Dalla collaborazione tra Birra Peroni e CREA, il Consiglio per la Ricerca in Agricoltura e l’analisi dell’Economia Agraria, nasce a Roma Campus Peroni, una nuova realtà per la formazione e l’innovazione sui due pilastri della qualità Peroni: la coltivazione sostenibile dell’orzo distico da birra e il Malto 100% Italiano, ingrediente principale della birra nata nel 1846.

Vediamo il progetto nel dettaglio.
Una vision che guarda lontano, coinvolgendo per la prima volta anche i talenti del futuro, per “coltivare” la cultura della qualità fin dai banchi di studio e sviluppare ulteriori attività di formazione a favore dell’intera filiera.
Hanno già infatti aderito a Campus Peroni i Dipartimenti di Scienze Agrarie delle Università di Firenze, Università di Perugia, Università di Teramo e Università della Tuscia i cui studenti avranno la possibilità di seguire un percorso didattico che prevede momenti di lezione frontale, workshop e visite “sul campo”.
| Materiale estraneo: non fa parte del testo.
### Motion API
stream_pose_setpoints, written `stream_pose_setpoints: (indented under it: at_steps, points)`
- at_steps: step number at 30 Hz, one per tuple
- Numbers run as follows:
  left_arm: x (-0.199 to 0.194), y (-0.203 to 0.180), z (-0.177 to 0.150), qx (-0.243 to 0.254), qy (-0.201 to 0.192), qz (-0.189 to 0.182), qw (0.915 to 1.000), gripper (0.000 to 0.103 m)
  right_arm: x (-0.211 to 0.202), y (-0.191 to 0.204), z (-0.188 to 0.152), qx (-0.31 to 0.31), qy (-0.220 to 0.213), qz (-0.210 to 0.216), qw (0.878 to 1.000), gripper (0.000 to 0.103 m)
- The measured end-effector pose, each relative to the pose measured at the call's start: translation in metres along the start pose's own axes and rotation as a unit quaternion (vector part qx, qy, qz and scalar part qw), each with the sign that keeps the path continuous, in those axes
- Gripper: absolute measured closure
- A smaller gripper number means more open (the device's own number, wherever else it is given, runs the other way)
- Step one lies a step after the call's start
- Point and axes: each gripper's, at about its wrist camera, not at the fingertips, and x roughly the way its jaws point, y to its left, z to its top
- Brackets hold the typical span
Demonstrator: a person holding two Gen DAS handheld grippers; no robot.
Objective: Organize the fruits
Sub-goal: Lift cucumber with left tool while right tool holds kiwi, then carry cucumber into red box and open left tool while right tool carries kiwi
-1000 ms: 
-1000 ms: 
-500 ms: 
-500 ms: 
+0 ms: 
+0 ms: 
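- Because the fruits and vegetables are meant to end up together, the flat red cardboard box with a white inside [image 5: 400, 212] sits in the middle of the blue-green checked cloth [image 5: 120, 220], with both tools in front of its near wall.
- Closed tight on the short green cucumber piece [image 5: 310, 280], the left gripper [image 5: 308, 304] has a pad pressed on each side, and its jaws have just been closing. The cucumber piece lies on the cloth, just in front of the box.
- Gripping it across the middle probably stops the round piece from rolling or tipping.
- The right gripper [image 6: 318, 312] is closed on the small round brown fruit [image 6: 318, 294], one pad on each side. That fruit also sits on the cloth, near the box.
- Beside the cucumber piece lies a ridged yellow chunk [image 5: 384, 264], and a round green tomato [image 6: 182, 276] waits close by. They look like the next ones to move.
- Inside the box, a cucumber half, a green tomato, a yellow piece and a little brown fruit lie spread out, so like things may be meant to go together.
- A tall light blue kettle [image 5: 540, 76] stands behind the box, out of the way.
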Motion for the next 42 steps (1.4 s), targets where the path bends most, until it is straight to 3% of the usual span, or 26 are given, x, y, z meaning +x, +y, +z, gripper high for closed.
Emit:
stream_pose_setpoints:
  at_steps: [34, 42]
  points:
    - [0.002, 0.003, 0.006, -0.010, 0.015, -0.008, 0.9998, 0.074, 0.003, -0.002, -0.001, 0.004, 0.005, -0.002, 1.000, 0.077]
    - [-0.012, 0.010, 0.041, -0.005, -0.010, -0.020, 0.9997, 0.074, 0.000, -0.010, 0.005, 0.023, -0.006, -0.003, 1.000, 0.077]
Con la partecipazione degli stessi agricoltori della filiera, che agiranno come veri e propri tutor, gli studenti potranno dunque apprendere tecniche e modelli della coltivazione dell’orzo distico da birra, del processo di maltazione e la gestione di una moderna azienda agricola.
Attraverso Campus Peroni, quindi, l’esperienza maturata dalla filiera agricola Peroni e nella produzione del Malto 100% Italiano diventa patrimonio condiviso anzitutto con le nuove generazioni, con le radici ben piantate nella storia e nella tradizione, ma in un’ottica di sviluppo futuro, ricerca e innovazione.
La collaborazione con il mondo accademico garantirà inoltre un’opportunità in più anche ai 1.500 agricoltori della filiera Peroni, ad oggi al lavoro su circa 17.000 ettari di campi coltivati ad orzo tra Umbria, Lazio, Toscana, Molise, Abruzzo, Friuli V.G., Marche, Campania e Puglia. Nell’ambito di Campus Peroni saranno anche loro, infatti, ad essere coinvolti nel Master di I livello in Agricoltura di Precisione istituito dall’Università di Teramo, in collaborazione con lo stesso CREA.

Un modello virtuoso di scambio tra ricerca, formazione e produzione che vede protagonista la filiera nazionale, sostenendo il miglioramento qualitativo dell’orzo e del luppolo italiano, garantendo il massimo della trasparenza per i nostri consumatori sempre più attenti alla provenienza delle materie prime e alla qualità del prodotto.

Un progetto di valorizzazione della terra e delle sue professionalità, che porta i suoi valori fino alle tavole degli italiani.
La qualità Peroni cresce durante quel percorso che lega la passione degli agricoltori, che lavorano per produrre l’orzo che diventerà poi Malto 100% Italiano, all’esperienza dei mastri birrai, custodi delle caratteristiche che rendono uniche le birre della famiglia Peroni.
Quello che vi stiamo raccontando, e producendo quotidianamente, è un prodotto pensato, fatto e amato in Italia.

Il progetto Campus Peroni riassume un mondo, una filosofia, un modo di pensare e agire, per far arrivare sulle tavole degli italiani una birra che unisce le generazioni nel segno della qualità e dell’italianità.